Paus Fransiskus menolak solusi militer, namun juga menolak pasifisme kosong. Ia menawarkan “jalan ketiga”: diplomasi yang berakar pada nilai moral, empati, dan pengakuan terhadap martabat manusia. Dalam konflik yang keras kepala seperti Israel-Palestina, pendekatan ini bukan hanya relevan—tetapi mendesak.

Paus Fransiskus mengajari dunia bahwa solidaritas tidak dibatasi oleh perbatasan negara, agama, atau ras. Pembelaannya terhadap Palestina adalah pengingat bahwa penderitaan di satu tempat adalah tanggung jawab seluruh umat manusia.

Lewat dialog antaragama, Paus Fransiskus membangun jembatan antara umat Kristen dan Muslim, termasuk melalui pertemuannya dengan Grand Imam Al-Azhar dan para pemimpin Islam di Palestina.
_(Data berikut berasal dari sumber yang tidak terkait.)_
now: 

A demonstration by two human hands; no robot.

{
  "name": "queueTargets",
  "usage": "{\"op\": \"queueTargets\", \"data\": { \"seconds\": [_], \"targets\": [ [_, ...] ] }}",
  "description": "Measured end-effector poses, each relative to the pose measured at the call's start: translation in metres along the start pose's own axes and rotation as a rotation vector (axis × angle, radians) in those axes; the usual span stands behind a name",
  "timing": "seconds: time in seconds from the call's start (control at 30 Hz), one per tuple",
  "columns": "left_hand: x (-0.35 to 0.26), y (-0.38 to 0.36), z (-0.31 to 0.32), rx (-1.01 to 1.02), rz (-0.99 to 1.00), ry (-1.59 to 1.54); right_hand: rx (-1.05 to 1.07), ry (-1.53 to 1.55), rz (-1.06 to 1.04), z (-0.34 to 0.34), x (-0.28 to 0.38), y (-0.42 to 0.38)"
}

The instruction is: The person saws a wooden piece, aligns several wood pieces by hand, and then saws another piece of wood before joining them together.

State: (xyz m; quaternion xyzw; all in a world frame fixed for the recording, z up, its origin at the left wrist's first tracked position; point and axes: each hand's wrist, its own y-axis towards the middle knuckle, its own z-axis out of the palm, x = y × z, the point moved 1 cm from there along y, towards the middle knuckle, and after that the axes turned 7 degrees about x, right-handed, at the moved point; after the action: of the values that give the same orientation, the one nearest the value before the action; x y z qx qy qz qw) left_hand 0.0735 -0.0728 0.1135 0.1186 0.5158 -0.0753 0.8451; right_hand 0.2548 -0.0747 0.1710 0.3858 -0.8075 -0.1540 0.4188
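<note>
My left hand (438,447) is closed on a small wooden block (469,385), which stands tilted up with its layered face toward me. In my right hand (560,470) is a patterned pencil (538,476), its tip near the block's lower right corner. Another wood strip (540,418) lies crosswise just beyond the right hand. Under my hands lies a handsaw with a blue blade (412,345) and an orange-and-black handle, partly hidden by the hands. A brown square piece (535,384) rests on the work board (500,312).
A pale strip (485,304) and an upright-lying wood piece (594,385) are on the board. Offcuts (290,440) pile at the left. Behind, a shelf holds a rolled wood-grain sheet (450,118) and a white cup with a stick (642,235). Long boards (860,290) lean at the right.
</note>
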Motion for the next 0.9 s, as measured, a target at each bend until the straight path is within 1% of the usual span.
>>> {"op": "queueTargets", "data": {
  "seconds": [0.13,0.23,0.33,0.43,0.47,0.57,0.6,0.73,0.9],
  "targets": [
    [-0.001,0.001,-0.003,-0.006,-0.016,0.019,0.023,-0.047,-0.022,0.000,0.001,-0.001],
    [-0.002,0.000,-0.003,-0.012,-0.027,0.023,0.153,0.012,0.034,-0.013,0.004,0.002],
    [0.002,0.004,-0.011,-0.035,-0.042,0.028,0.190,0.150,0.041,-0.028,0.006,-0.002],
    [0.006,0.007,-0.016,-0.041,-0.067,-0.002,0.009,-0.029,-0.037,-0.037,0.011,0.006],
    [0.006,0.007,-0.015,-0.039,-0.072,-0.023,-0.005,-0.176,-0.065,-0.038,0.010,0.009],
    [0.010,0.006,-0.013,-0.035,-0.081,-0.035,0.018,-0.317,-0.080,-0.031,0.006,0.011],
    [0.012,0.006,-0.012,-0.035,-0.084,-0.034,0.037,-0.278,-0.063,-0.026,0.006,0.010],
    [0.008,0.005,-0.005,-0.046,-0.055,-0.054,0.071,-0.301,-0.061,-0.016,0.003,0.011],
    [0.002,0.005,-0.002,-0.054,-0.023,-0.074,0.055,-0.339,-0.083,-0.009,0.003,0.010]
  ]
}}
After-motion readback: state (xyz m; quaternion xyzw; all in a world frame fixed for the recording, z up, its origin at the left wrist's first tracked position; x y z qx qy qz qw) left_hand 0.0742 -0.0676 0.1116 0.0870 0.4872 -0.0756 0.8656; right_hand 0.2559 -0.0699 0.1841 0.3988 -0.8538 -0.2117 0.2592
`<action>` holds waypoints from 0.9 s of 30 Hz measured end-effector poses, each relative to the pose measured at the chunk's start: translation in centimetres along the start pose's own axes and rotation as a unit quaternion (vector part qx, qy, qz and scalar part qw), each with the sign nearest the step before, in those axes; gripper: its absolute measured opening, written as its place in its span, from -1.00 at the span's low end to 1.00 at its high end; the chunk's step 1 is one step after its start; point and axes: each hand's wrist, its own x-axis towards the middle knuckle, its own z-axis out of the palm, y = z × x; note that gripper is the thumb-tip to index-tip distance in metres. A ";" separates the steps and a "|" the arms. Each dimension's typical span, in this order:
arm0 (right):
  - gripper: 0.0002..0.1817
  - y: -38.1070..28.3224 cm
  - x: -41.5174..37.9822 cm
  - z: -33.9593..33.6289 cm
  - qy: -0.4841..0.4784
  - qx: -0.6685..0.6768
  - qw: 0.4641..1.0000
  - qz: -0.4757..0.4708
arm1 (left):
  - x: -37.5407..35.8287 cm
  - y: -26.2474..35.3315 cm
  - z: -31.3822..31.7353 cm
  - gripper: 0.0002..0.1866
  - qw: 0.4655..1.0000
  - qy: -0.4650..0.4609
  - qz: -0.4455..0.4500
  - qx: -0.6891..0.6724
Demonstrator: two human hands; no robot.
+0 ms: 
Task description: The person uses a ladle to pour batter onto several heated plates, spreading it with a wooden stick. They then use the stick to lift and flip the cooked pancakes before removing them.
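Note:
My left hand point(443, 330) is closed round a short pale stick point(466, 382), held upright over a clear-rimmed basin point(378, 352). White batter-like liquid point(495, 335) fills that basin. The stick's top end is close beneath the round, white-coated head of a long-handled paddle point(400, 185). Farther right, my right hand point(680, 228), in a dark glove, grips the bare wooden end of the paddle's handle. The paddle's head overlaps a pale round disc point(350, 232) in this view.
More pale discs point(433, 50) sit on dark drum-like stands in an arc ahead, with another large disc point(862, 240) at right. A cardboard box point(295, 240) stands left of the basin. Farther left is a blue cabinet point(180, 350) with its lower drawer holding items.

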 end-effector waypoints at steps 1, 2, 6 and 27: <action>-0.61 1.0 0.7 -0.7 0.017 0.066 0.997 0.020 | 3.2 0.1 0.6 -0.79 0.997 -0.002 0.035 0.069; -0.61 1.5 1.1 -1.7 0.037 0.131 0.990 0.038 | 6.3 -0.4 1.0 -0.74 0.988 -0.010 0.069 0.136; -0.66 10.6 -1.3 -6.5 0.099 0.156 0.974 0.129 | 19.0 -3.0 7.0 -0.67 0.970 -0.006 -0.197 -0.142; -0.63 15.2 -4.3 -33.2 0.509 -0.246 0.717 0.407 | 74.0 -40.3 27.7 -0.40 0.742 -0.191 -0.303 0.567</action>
Ia mengangkat pesan bahwa iman sejati tidak bertentangan dengan perdamaian.

Dalam dunia yang bising oleh propaganda, suara Paus Fransiskus menjadi pembela bagi mereka yang tak memiliki akses ke mimbar kekuasaan. Rakyat Palestina, anak-anak Gaza, para ibu yang kehilangan keluarga, menemukan dalam dirinya seorang ayah spiritual yang menyuarakan penderitaan mereka ke telinga dunia.

Mendiang Paus Fransiskus telah meninggalkan dunia, tetapi warisannya hidup dalam setiap upaya kemanusiaan, dalam setiap tangan yang membantu pengungsi, dalam setiap doa yang dipanjatkan untuk rakyat Palestina. Dunia boleh kehilangan seorang gembala, tetapi tidak kehilangan arah—selama masih ada yang meneruskan semangatnya.

Dan mungkin suatu hari, di Tanah Suci yang telah lama berdarah itu, perdamaian benar-benar datang—bukan sebagai kompromi politik, tetapi sebagai jawaban dari seruan moral yang telah lama disuarakan oleh seorang pria dari Buenos Aires yang pernah menjadi Paus umat manusia.